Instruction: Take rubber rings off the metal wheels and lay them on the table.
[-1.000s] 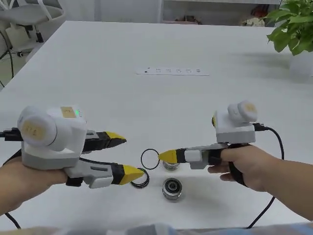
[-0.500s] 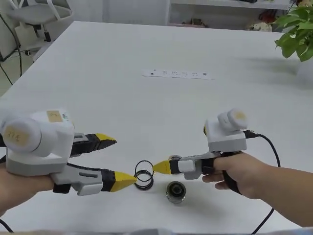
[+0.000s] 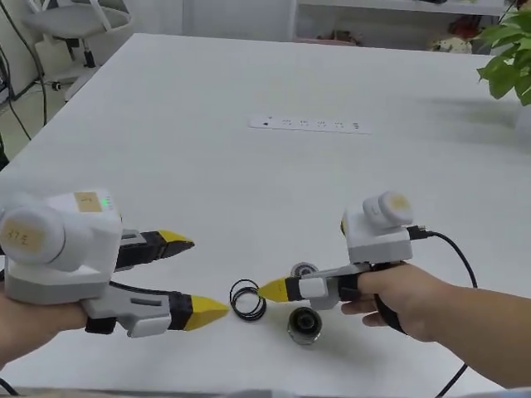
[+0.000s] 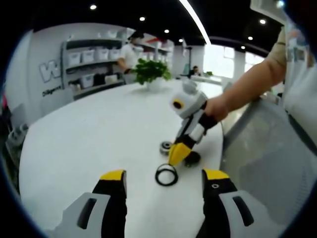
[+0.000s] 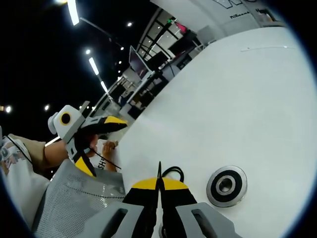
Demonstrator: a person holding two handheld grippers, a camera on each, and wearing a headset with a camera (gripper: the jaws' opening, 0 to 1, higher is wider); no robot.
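Observation:
Two small metal wheels sit near the table's front edge, one (image 3: 304, 270) just behind my right gripper (image 3: 267, 289) and one (image 3: 304, 323) in front of it. That gripper is shut, and a thin black rubber ring (image 5: 159, 170) shows pinched between its yellow tips (image 5: 159, 184). The ring hangs down onto a small pile of black rings (image 3: 246, 299) on the table. A wheel (image 5: 226, 185) lies to the right of the jaws. My left gripper (image 3: 192, 275) is open, a little left of the pile, and faces it; the rings (image 4: 157, 176) lie ahead between its jaws (image 4: 164, 175).
A white power strip (image 3: 309, 125) lies across the middle of the table (image 3: 207, 149). A green plant (image 3: 508, 58) stands at the far right. An office chair (image 3: 75, 18) is beyond the far left corner. A black cable (image 3: 465, 265) trails from the right gripper.
The right gripper has lowered its ring from above the table down onto the other rings. The left gripper stays open at about the same spot; the head camera has shifted.

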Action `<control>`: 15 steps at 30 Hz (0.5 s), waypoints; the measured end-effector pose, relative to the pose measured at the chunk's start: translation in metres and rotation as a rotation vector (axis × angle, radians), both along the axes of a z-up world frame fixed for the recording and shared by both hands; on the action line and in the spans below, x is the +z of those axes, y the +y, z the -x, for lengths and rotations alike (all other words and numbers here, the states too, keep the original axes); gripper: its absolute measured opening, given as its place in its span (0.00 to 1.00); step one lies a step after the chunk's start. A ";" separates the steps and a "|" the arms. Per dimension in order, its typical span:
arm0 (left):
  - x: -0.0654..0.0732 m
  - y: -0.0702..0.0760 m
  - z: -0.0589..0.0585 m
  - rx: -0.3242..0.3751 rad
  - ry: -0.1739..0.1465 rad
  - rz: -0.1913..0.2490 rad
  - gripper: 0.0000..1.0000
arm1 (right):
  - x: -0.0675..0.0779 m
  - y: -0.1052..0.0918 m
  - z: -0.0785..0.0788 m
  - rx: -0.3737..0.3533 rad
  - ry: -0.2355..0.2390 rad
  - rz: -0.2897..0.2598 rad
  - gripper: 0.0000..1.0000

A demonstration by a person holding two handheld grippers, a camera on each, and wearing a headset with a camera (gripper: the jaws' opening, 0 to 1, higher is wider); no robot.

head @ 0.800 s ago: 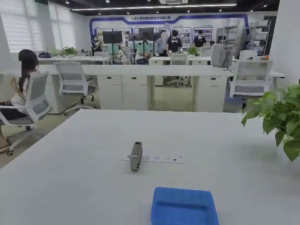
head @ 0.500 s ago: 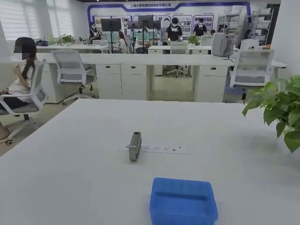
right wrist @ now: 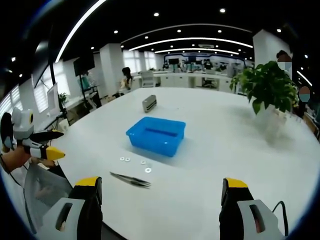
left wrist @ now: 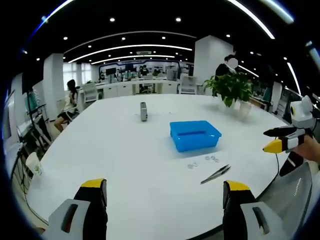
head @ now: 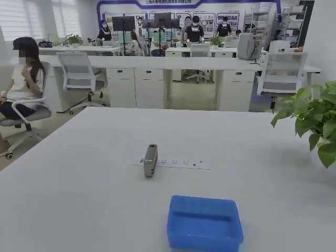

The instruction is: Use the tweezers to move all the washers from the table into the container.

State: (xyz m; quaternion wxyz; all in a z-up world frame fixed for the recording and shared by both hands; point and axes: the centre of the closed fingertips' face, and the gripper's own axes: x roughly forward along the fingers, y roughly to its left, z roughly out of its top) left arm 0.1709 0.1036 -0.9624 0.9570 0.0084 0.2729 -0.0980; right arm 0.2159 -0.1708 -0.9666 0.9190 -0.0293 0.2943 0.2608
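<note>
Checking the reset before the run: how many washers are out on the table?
4. In the right gripper view, two washers lie side by side, a third just right of them, a fourth beside the tweezers, all on the table before the blue container. They're tiny; more may be hidden.

The left gripper [left wrist: 164, 186] holds its two yellow-tipped jaws wide apart. The right gripper [right wrist: 161, 182] also holds its jaws wide apart. Well off to the right of the left gripper's jaws, the right hand [left wrist: 307, 150] holds the right gripper. Well off to the left of the right gripper's jaws, the left hand [right wrist: 12, 159] grips the left one.
</note>
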 end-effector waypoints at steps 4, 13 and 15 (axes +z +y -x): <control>0.001 -0.004 -0.001 -0.023 -0.004 -0.008 0.99 | -0.001 0.004 0.000 0.011 0.003 -0.003 0.99; -0.001 -0.016 -0.008 -0.070 -0.003 -0.019 0.99 | 0.000 0.009 -0.003 0.033 -0.006 0.013 0.99; -0.002 -0.019 -0.011 -0.084 -0.001 -0.020 0.99 | 0.000 0.010 -0.004 0.034 -0.011 0.016 0.98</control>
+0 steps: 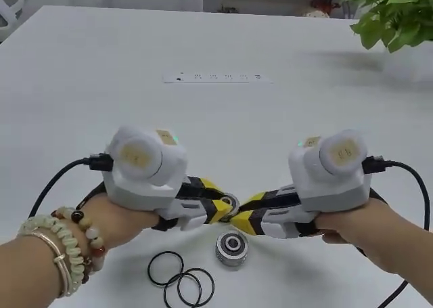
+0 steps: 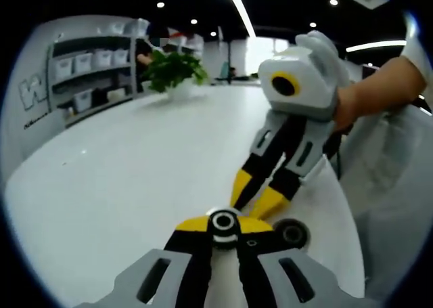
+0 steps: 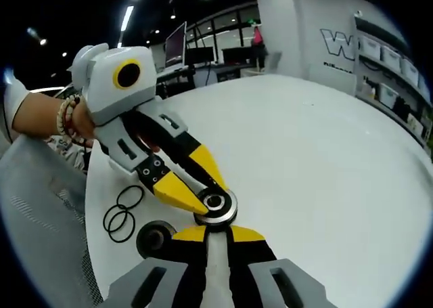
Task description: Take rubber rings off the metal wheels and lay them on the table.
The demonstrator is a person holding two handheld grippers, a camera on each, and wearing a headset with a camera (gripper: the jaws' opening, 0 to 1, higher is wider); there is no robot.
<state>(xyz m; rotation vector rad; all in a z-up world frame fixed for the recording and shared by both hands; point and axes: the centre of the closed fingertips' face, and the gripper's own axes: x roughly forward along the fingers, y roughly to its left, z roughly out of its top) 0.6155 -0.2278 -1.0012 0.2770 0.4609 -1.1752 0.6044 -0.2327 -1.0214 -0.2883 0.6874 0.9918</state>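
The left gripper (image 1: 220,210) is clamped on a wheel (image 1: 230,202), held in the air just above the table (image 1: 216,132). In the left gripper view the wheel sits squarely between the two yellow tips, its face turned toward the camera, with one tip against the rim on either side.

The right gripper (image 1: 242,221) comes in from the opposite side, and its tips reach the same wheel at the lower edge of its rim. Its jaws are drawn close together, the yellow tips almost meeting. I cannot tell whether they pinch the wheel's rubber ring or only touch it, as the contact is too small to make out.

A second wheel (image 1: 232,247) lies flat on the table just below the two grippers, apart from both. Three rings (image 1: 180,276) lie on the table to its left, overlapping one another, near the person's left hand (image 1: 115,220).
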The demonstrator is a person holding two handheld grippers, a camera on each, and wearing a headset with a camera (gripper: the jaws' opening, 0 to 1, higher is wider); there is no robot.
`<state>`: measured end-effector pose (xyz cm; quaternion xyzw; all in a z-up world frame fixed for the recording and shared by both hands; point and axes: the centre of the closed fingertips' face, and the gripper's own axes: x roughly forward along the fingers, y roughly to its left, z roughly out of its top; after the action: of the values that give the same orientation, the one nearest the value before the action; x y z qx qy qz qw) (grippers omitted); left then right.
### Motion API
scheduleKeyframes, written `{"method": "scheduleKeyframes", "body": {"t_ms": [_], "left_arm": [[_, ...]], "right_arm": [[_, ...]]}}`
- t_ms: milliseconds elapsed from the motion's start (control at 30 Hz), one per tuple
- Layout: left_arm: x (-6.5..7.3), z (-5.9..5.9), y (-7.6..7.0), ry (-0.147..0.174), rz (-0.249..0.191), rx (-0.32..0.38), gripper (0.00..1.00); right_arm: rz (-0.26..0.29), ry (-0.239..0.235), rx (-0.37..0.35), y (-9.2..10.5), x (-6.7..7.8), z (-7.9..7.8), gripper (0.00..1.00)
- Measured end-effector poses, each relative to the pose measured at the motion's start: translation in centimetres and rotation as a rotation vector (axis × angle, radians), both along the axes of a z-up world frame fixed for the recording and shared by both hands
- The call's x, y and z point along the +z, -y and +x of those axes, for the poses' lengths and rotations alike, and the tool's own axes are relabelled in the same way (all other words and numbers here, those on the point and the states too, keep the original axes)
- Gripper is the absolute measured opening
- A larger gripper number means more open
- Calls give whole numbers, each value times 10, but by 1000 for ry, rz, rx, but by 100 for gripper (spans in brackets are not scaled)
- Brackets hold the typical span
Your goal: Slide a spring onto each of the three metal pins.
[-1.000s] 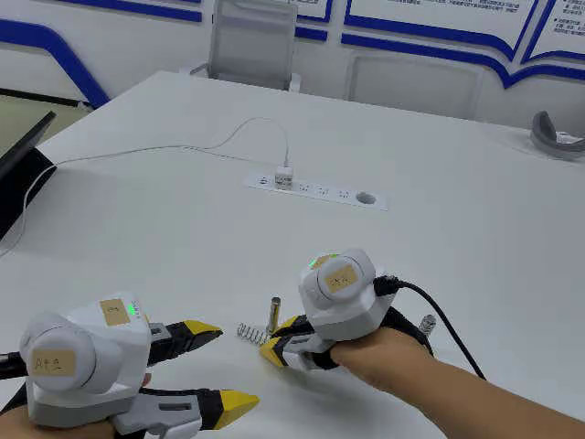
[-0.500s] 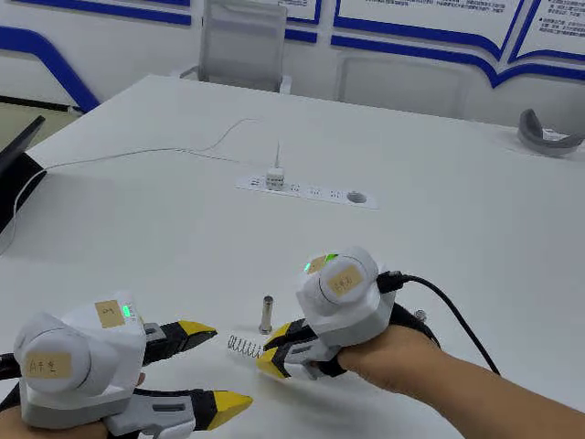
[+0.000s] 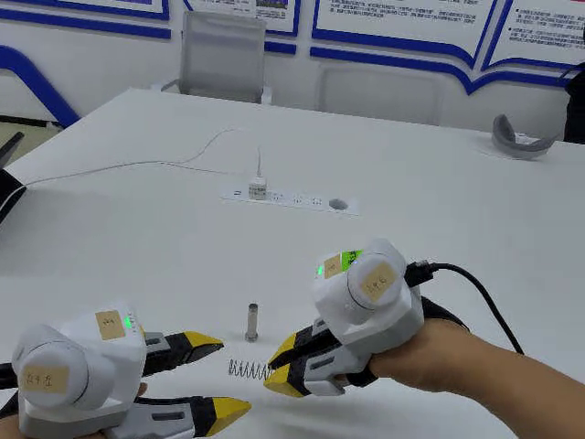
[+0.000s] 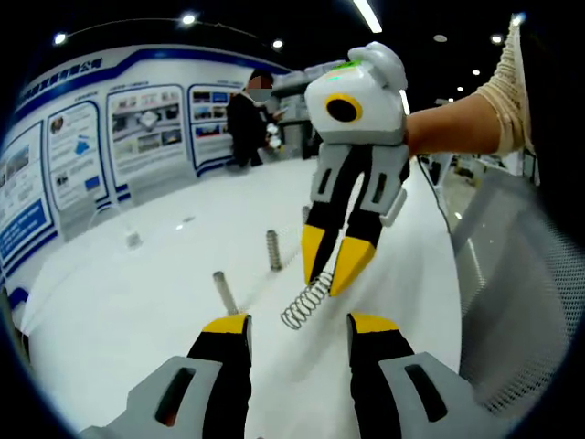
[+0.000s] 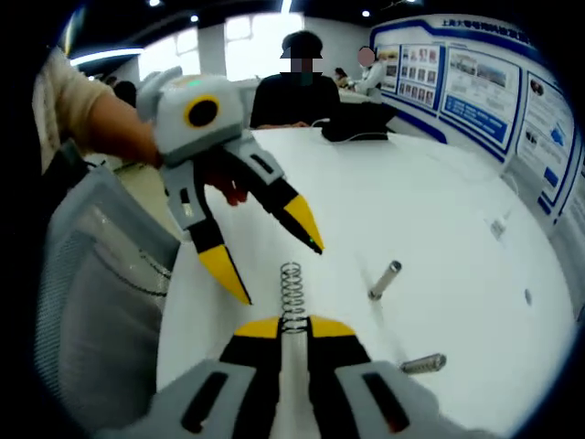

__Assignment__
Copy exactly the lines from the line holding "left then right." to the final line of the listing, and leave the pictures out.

__Written solution__
`<state>`: measured end-effector pose (xyz cm; quaternion xyzw; all in a z-up world frame fixed for the recording and shared by both hands; point and axes: the centre of the closed fingertips' face, and the gripper's own axes: x roughly forward along the fingers, y roughly to its left, z roughly out of its top; after the action: of the values that give the same orientation, the one nearest the value before the action; x y z qx qy qz qw) (grippers omitted); left then right.
### Motion API
scheduleKeyframes, written `{"method": "scheduleKeyframes", "body": {"t_ms": [_], "left_arm": [[_, ...]], "right_arm": [[_, ...]]}}`
- t_ms: milliseconds elapsed from the motion's start (control at 30 Hz), one per tuple
- Layout: left_arm: x (-6.5..7.3), z (-5.9..5.9), y (-7.6..7.0), ry (-0.147..0.174), rz (-0.249..0.191), rx (-0.32..0.38), gripper (0.00..1.00); right_arm: rz (-0.26..0.29), ry (-0.239..0.235), rx (-0.37..0.35), y (-9.2..10.5), x (-6.7..7.8), z (-7.9..7.8), gripper (0.00..1.00)
- Measured end-effector poses, each relative to the pose measured at the motion's start: translation in centimetres and rotation as a rotation vector (axis × angle, radians), both along the axes of a z-up world frame fixed for the recording and shared by both hands
- The call's x, y and z point along the +z, -y and +x of those axes, for the poses' lengths and rotations alike, and the tool's own axes are relabelled in the same way (all other words and numbers here, those on the point and the states too, keep the original axes)
- Gripper is the absolute measured opening
- A larger gripper number means more open
- Calls give whole numbers, each value times 10, but by 1000 for ry, rz, rx, but by 100 for gripper (spans in brackets are not scaled)
- Brackets hold the typical span
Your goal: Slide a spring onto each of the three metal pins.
[-1.000s] 
[-0.500s] 
[+0.000s] 
[+0.000s] 
[+0.000s] 

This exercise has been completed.